*BRIEF*: Each entry needs to be copied exactly, with nothing left out.

(Records excerpted from a collection)

»»

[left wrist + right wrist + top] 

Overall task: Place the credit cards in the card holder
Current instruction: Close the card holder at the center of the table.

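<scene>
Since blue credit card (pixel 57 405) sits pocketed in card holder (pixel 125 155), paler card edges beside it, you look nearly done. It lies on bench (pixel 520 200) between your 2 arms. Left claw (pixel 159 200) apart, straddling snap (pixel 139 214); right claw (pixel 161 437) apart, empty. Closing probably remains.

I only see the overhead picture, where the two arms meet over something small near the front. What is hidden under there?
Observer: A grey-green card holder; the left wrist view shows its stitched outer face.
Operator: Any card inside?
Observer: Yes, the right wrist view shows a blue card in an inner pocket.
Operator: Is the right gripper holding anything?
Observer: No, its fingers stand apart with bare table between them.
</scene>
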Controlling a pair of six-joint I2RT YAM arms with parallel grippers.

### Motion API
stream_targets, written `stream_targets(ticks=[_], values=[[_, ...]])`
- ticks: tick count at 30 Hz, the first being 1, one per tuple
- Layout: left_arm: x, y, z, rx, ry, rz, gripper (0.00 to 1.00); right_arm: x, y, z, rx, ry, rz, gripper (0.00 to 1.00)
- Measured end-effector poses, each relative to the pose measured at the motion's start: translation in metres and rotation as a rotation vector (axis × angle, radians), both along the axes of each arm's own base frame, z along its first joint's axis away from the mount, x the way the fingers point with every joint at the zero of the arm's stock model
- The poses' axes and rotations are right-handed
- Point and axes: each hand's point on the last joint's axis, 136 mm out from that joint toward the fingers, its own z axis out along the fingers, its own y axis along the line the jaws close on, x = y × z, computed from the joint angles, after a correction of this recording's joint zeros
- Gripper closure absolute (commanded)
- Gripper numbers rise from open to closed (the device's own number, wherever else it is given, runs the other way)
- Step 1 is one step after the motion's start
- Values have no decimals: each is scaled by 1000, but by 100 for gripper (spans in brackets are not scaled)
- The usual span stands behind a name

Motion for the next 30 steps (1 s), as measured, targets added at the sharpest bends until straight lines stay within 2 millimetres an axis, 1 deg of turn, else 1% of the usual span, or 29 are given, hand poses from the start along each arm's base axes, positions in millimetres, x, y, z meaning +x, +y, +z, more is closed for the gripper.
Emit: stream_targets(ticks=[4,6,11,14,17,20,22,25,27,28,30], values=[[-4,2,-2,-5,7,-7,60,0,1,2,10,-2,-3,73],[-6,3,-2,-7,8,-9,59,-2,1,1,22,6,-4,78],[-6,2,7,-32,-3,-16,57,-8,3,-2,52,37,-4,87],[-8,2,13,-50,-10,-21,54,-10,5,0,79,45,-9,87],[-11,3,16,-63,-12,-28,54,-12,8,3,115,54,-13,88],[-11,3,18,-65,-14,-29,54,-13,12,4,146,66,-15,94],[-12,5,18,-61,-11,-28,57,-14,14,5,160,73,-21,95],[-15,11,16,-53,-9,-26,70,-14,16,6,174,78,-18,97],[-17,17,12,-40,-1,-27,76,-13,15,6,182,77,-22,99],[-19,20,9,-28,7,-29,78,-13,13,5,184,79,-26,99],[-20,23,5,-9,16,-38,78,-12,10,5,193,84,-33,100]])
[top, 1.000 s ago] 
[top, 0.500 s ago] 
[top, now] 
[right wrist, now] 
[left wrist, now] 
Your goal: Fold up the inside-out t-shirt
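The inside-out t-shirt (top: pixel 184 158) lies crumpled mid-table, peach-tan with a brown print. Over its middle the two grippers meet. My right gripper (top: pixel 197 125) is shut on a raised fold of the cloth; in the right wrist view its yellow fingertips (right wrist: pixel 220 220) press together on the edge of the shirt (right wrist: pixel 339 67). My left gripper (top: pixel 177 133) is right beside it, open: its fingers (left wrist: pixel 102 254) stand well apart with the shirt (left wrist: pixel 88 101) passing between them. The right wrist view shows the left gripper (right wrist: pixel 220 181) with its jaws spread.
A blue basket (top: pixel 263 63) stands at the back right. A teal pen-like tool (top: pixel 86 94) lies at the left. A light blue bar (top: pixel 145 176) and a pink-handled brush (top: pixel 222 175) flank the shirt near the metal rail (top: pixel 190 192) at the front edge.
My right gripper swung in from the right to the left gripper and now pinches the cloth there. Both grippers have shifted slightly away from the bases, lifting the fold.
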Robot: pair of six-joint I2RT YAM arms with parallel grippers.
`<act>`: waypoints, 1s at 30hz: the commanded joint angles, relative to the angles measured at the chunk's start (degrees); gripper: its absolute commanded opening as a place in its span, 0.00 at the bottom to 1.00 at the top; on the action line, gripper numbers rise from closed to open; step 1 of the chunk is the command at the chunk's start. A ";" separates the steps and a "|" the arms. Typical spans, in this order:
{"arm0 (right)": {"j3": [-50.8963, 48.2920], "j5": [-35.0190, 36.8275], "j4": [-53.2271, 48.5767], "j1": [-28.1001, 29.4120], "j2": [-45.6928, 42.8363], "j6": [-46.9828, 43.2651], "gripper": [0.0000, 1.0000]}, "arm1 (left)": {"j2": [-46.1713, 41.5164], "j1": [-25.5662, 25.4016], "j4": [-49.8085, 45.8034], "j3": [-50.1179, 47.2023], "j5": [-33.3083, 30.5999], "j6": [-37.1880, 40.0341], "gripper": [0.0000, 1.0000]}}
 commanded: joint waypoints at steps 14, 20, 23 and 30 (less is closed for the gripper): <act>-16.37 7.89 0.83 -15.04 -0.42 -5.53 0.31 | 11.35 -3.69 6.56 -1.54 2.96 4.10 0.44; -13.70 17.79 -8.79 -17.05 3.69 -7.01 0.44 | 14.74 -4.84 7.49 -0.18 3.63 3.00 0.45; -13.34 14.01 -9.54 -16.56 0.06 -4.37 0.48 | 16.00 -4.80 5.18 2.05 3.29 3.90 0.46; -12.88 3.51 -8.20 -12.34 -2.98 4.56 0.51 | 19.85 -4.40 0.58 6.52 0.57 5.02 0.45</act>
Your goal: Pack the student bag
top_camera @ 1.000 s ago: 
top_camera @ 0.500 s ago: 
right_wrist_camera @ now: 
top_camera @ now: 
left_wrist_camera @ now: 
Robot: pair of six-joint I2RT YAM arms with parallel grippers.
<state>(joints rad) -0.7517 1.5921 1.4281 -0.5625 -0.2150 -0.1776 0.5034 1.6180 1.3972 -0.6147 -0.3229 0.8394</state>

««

*RESULT*:
[left wrist + right wrist + top] 

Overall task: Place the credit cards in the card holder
Current instruction: Close the card holder at the center of the table.

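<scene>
Since blue credit card (pixel 57 405) sits pocketed in card holder (pixel 125 155), paler card edges beside it, you look nearly done. It lies on bench (pixel 520 200) between your 2 arms. Left claw (pixel 159 200) apart, straddling snap (pixel 139 214); right claw (pixel 161 437) apart, empty. Closing probably remains.

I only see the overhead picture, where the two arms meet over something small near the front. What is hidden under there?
Observer: A grey-green card holder; the left wrist view shows its stitched outer face.
Operator: Any card inside?
Observer: Yes, the right wrist view shows a blue card in an inner pocket.
Operator: Is the right gripper holding anything?
Observer: No, its fingers stand apart with bare table between them.
</scene>
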Controlling a pair of six-joint I2RT YAM arms with parallel grippers.

### Motion API
stream_targets, written `stream_targets(ticks=[_], values=[[_, ...]])`
- ticks: tick count at 30 Hz, the first being 1, one per tuple
- Layout: left_arm: x, y, z, rx, ry, rz, gripper (0.00 to 1.00); right_arm: x, y, z, rx, ry, rz, gripper (0.00 to 1.00)
- Measured end-effector poses, each relative to the pose measured at the motion's start: translation in metres and rotation as a rotation vector (axis × angle, radians), both along the axes of each arm's own base frame, z along its first joint's axis away from the mount, x the way the fingers point with every joint at the zero of the arm's stock model
- The poses' axes and rotations are right-handed
- Point and axes: each hand's point on the last joint's axis, 136 mm out from that joint toward the fingers, its own z axis out along the fingers, its own y axis along the line the jaws close on, x = y × z, computed from the joint angles, after a correction of this recording's joint zeros
- Gripper closure absolute (commanded)
- Gripper numbers rise from open to closed (the device's own number, wherever else it is given, runs the other way)
- Step 1 is one step after the motion's start
- Values have no decimals: each is scaled by 1000, but by 100 for gripper (spans in brackets are not scaled)
- The usual span stands behind a name

Motion for the next 30 steps (1 s), as measured, targets added at the sharpest bends until straight lines stay within 2 millimetres an axis, 1 deg of turn, else 1% of the usual span, or 29 are given, hand poses from the start along each arm's base axes, positions in millimetres, x, y, z meaning +x, +y, +z, more is closed for the gripper.
Emit: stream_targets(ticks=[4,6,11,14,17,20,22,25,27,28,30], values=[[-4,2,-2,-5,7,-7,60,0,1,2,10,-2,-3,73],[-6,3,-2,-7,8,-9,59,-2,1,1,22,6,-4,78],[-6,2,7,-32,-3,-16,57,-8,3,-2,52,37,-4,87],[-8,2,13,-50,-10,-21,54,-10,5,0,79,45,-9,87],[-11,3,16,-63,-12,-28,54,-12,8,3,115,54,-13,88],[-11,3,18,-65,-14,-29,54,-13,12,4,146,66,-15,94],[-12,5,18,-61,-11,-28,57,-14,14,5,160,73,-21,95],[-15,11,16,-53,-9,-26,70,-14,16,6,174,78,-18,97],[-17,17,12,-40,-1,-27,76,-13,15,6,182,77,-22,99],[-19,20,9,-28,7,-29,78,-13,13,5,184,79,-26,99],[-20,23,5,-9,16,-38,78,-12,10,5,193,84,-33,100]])
[top, 1.000 s ago] 
[top, 0.500 s ago] 
[top, now] 
[right wrist, now] 
[left wrist, now] 
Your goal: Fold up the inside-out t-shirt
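The inside-out t-shirt (top: pixel 184 158) lies crumpled mid-table, peach-tan with a brown print. Over its middle the two grippers meet. My right gripper (top: pixel 197 125) is shut on a raised fold of the cloth; in the right wrist view its yellow fingertips (right wrist: pixel 220 220) press together on the edge of the shirt (right wrist: pixel 339 67). My left gripper (top: pixel 177 133) is right beside it, open: its fingers (left wrist: pixel 102 254) stand well apart with the shirt (left wrist: pixel 88 101) passing between them. The right wrist view shows the left gripper (right wrist: pixel 220 181) with its jaws spread.
A blue basket (top: pixel 263 63) stands at the back right. A teal pen-like tool (top: pixel 86 94) lies at the left. A light blue bar (top: pixel 145 176) and a pink-handled brush (top: pixel 222 175) flank the shirt near the metal rail (top: pixel 190 192) at the front edge.
My right gripper swung in from the right to the left gripper and now pinches the cloth there. Both grippers have shifted slightly away from the bases, lifting the fold.
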Robot: pair of six-joint I2RT YAM arms with parallel grippers.
`<act>`: waypoints, 1s at 30hz: the commanded joint angles, relative to the angles measured at the chunk's start (degrees); gripper: its absolute commanded opening as a place in its span, 0.00 at the bottom to 1.00 at the top; on the action line, gripper numbers rise from closed to open; step 1 of the chunk is the command at the chunk's start. A ";" separates the steps and a "|" the arms. Typical spans, in this order:
{"arm0 (right)": {"j3": [-50.8963, 48.2920], "j5": [-35.0190, 36.8275], "j4": [-53.2271, 48.5767], "j1": [-28.1001, 29.4120], "j2": [-45.6928, 42.8363], "j6": [-46.9828, 43.2651], "gripper": [0.0000, 1.0000]}, "arm1 (left)": {"j2": [-46.1713, 41.5164], "j1": [-25.5662, 25.4016], "j4": [-49.8085, 45.8034], "j3": [-50.1179, 47.2023], "j5": [-33.3083, 30.5999], "j6": [-37.1880, 40.0341], "gripper": [0.0000, 1.0000]}}
 commanded: joint waypoints at steps 14, 20, 23 and 30 (less is closed for the gripper): <act>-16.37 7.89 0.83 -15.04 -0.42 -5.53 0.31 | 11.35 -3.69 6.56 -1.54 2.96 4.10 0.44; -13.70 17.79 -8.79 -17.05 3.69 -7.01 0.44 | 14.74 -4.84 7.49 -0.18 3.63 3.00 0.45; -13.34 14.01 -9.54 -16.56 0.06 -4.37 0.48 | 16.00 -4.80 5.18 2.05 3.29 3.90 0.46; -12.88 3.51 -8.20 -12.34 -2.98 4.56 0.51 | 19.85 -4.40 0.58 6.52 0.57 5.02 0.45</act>
Your goal: Pack the student bag
top_camera @ 1.000 s ago: 
top_camera @ 0.500 s ago: 
right_wrist_camera @ now: 
top_camera @ now: 
left_wrist_camera @ now: 
Robot: pair of six-joint I2RT YAM arms with parallel grippers.
<state>(joints rad) -0.7517 1.5921 1.4281 -0.5625 -0.2150 -0.1776 0.5034 1.6180 1.3972 -0.6147 -0.3229 0.8394</state>

The exercise requires nothing further.